JAKARTA: Untuk memudahkan perjalanan masyarakat selama perayaan Natal dan Tahun Baru (Nataru) 2025/2026, Kementerian Perhubungan (Kemenhub) menyiapkan sejumlah kebijakan stimulus. Kebijakan tersebut mencakup insentif hingga diskon tarif berbagai moda transportasi umum.
Menteri Perhubungan Dudy Purwagandhi menyampaikan, kebijakan angkutan Nataru tahun ini akan diberlakukan serupa dengan skema angkutan Lebaran 2025.
“Kalau di Nataru tahun sebelumnya tidak ada keringanan pajak, tahun ini salah satu usulannya ada keringanan pajak, sama seperti yang diberlakukan saat Lebaran,” ujar Menhub Dudy dalam pertemuan dengan Forum Wartawan Perhubungan, Selasa, 30 September 2025.
Berdasarkan Rapat Koordinasi Terbatas Finalisasi Paket Kebijakan Ekonomi di Kemenko Perekonomian, Rabu, 1 Oktober 2025, stimulus transportasi untuk periode Nataru 2025/2026 mencakup diskon tarif pesawat udara, kereta api, kapal laut, dan kapal penyeberangan.
Untuk angkutan udara, pemerintah bersama operator akan menurunkan tarif dengan berbagai insentif, termasuk PPN tiket kelas ekonomi, diskon fuel surcharge, pemotongan PJP2U dan PJP4U, perpanjangan layanan advance dan extend, penyesuaian jam operasional, serta penurunan harga avtur di 37 bandara.
Diskon tiket pesawat berlaku untuk pembelian 22 Oktober 2025–10 Januari 2026, dengan periode penerbangan 22 Desember 2025–10 Januari 2026.
Untuk kereta api, diskon tarif 30 persen dari harga normal akan diberlakukan pada periode 22 Desember 2025–10 Januari 2026. Sementara itu, diskon tarif angkutan laut sebesar 20 persen berlaku sejak 17 Desember 2025–10 Januari 2026.

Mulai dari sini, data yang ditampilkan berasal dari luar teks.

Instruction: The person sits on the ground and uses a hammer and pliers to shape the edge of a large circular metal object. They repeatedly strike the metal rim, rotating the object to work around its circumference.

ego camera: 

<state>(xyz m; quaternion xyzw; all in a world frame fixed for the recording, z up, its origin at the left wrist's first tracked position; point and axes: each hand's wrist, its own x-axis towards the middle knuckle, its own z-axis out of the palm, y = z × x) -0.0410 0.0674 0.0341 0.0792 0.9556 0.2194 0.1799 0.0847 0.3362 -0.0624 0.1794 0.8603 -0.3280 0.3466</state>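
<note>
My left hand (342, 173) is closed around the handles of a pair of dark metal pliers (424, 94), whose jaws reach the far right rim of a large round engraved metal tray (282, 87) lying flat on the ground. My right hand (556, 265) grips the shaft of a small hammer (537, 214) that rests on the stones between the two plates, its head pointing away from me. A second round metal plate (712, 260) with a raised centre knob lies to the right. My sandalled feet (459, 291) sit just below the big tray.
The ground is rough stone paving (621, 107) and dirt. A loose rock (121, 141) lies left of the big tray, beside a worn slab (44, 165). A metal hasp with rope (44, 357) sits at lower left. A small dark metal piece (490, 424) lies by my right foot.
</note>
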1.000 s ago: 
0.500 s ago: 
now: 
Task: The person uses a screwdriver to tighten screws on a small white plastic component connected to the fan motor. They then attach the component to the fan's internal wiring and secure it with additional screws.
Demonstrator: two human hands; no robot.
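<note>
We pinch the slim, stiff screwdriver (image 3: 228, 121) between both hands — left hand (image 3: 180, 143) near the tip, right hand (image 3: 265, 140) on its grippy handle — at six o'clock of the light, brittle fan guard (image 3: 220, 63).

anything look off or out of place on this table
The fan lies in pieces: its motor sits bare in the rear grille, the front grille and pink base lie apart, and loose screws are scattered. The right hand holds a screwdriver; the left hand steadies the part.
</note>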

Adapun untuk angkutan penyeberangan, operator akan menghapus jasa pelayanan pelabuhan pada kelas reguler dan menurunkan harga tiket kelas eksekutif setara tiket reguler, dengan periode perjalanan 22 Desember 2025–10 Januari 2026.

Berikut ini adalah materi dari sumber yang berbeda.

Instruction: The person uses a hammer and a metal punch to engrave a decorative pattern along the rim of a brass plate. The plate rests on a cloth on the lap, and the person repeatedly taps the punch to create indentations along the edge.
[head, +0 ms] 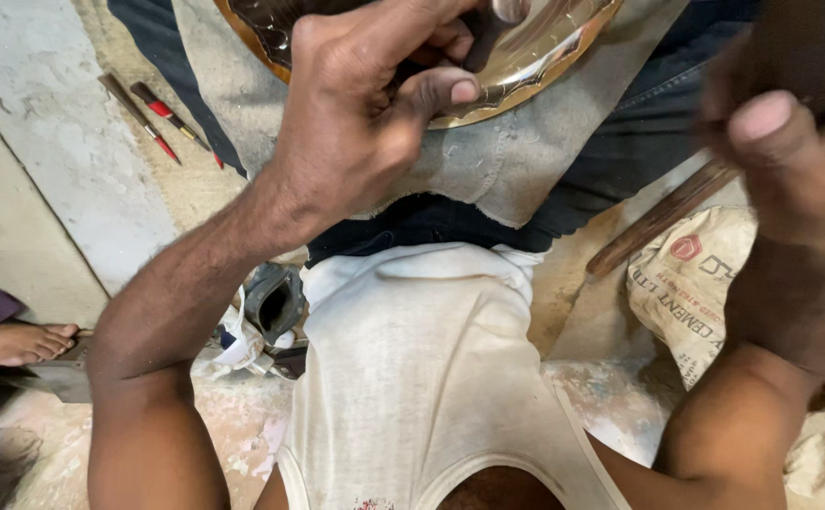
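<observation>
A round brass plate (545,57) with an embossed, scalloped rim rests on a grey cloth (488,161) across my lap, at the top of the view. My left hand (365,104) is over the plate, with its fingers pinched around a small metal punch (510,9) whose rounded end shows at the top edge. My right hand (790,142) is raised at the right, closer to the camera and blurred. It is closed in a fist with the thumb on top, and whatever it may grip is hidden.
A wooden handle (653,222) lies slanted beside my right thigh, over a printed sack (687,283). Red-handled thin tools (162,118) lie on the floor at upper left. A dark metal piece (275,302) sits by my left hip. Another person's bare foot (16,345) is at the left edge.
</observation>
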### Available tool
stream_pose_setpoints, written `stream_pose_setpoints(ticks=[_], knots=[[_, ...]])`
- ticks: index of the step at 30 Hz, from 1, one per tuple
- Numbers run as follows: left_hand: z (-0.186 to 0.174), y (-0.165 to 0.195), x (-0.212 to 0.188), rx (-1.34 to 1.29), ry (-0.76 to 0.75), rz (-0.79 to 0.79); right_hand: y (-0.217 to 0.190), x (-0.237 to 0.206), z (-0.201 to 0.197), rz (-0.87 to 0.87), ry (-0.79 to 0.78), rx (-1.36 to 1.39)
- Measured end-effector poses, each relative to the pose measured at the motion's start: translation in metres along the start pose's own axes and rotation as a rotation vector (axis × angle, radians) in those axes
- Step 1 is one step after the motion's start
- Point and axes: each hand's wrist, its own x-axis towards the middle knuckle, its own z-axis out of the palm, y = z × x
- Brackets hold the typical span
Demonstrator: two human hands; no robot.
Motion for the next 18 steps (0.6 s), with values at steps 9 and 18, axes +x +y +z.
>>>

Kemenhub bersama Kementerian BUMN dan Kementerian Keuangan segera menyusun mekanisme pelaksanaan insentif ini, sementara operator diminta melakukan sosialisasi lebih awal.
“Hal ini masih dalam tahap pematangan. Harapan kami bisa segera diumumkan agar masyarakat lebih awal mengetahui rencana stimulus ini,” kata Menhub Dudy.
Selain kebijakan Nataru, Menhub juga memaparkan sejumlah rencana pengembangan transportasi publik di Jabodetabek.
Program tersebut antara lain pengembangan kawasan transit-oriented development (TOD) Dukuh Atas, pengembangan Stasiun Tanah Abang, integrasi stasiun di kawasan Jakarta International Stadium (JIS), hingga pembangunan stasiun barang di Cipinang.
Ia juga menyampaikan rencana reaktivasi jalur kereta Rangkasbitung–Pandeglang, peningkatan sinyal KRL lintas Rangkasbitung, serta pengembangan angkutan feeder dari kawasan permukiman yang terintegrasi dengan simpul transportasi perkotaan.
“Ada rencana bantuan dari Jepang untuk peningkatan sinyal kereta dari Jakarta ke Rangkasbitung sehingga headway lebih singkat. Terkait layanan feeder, kami mengundang investor swasta agar dapat meringankan beban APBN,” ungkap Menhub Dudy.
Turut hadir dalam kesempatan tersebut Dirjen Perkeretaapian Allan Tandiono, Dirjen Perhubungan Darat Aan Suhanan, Dirjen Perhubungan Udara Lukman F. Laisa, Dirjen Perhubungan Laut Muhammad Masyhud, serta Dirjen Integrasi Transportasi dan Multimoda Risal Wasal.